## The problem
Retype verbatim the lines of the listing, from the very first through the line with "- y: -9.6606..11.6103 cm".
_ _ _ _ _
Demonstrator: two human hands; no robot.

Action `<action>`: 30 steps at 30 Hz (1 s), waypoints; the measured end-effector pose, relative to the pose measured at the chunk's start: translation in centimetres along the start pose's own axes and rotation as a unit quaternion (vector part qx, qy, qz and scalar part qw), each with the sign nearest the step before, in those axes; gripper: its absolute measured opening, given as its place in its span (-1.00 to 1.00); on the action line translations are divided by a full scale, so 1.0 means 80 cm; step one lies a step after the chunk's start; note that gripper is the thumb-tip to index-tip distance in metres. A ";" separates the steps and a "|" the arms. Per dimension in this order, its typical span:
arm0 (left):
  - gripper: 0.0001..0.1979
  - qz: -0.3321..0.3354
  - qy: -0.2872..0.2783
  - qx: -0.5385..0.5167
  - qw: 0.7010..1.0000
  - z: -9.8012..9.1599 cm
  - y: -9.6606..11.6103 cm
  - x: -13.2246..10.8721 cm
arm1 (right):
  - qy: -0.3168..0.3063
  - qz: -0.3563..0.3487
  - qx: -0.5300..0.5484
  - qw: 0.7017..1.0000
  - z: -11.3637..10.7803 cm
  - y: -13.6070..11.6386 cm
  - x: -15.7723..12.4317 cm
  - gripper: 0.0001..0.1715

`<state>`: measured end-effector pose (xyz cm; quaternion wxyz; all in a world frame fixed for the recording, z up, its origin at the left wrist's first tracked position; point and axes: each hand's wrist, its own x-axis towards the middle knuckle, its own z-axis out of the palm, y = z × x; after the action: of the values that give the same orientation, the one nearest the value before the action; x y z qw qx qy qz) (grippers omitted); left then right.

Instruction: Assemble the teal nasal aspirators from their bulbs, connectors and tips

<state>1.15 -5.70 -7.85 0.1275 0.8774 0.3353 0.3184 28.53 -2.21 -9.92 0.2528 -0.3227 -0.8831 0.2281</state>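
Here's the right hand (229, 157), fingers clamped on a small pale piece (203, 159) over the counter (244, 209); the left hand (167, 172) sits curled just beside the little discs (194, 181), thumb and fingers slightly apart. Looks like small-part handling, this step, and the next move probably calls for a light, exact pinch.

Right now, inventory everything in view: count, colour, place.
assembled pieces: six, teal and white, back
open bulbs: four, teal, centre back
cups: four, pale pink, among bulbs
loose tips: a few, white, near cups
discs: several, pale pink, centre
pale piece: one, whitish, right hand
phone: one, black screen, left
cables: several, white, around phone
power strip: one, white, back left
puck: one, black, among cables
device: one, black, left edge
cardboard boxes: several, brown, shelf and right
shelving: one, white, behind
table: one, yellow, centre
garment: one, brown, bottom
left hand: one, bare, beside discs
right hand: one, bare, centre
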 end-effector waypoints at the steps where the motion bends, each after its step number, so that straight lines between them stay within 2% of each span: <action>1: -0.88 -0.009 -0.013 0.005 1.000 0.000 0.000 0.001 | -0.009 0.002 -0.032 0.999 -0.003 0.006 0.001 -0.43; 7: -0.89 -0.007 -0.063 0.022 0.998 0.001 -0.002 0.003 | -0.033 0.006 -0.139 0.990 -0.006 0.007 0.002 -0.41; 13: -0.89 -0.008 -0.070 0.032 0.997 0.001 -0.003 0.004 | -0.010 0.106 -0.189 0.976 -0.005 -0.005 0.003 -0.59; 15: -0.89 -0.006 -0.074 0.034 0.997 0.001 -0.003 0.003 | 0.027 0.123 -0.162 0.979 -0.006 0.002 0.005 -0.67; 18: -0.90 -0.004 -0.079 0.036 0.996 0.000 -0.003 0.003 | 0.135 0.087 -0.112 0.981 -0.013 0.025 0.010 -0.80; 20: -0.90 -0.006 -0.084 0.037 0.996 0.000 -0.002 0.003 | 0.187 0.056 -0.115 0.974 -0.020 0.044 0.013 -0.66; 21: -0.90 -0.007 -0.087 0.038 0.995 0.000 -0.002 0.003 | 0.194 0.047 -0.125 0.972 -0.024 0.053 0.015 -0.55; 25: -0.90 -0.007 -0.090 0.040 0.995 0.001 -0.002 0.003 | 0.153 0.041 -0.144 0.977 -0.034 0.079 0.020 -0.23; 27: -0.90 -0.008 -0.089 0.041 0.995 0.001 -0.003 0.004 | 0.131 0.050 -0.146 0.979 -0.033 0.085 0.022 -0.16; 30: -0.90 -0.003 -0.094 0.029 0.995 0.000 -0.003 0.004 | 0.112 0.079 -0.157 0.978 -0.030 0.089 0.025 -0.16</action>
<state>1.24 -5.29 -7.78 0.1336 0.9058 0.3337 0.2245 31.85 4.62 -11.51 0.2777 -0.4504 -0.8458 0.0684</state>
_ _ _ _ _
## Exercise response
Demonstrator: two human hands; no robot.

Action `<action>`: 30 steps at 30 Hz (1 s), waypoints; the measured end-effector pose, relative to the pose measured at the chunk's start: translation in centimetres along the start pose's own axes and rotation as a unit quaternion (vector part qx, qy, qz and scalar part qw), each with the sign nearest the step before, in those axes; gripper: its absolute measured opening, given as its place in its span (-1.00 to 1.00); on the action line translations are divided by a full scale, so 1.0 means 80 cm; step one lies a step after the chunk's start; note that gripper is the thumb-tip to index-tip distance in metres. A ";" separates the steps and a "|" the arms. Per dimension in this order, its typical span:
arm0 (left):
  - gripper: 0.0001..0.1979
  - qz: -0.3321..0.3354
  - qy: -0.2872..0.2783
  - qx: -0.5385..0.5167
  - qw: 0.7010..1.0000
  - z: -9.8012..9.1599 cm
  - y: -9.6606..11.6103 cm

With this output, the exercise is done.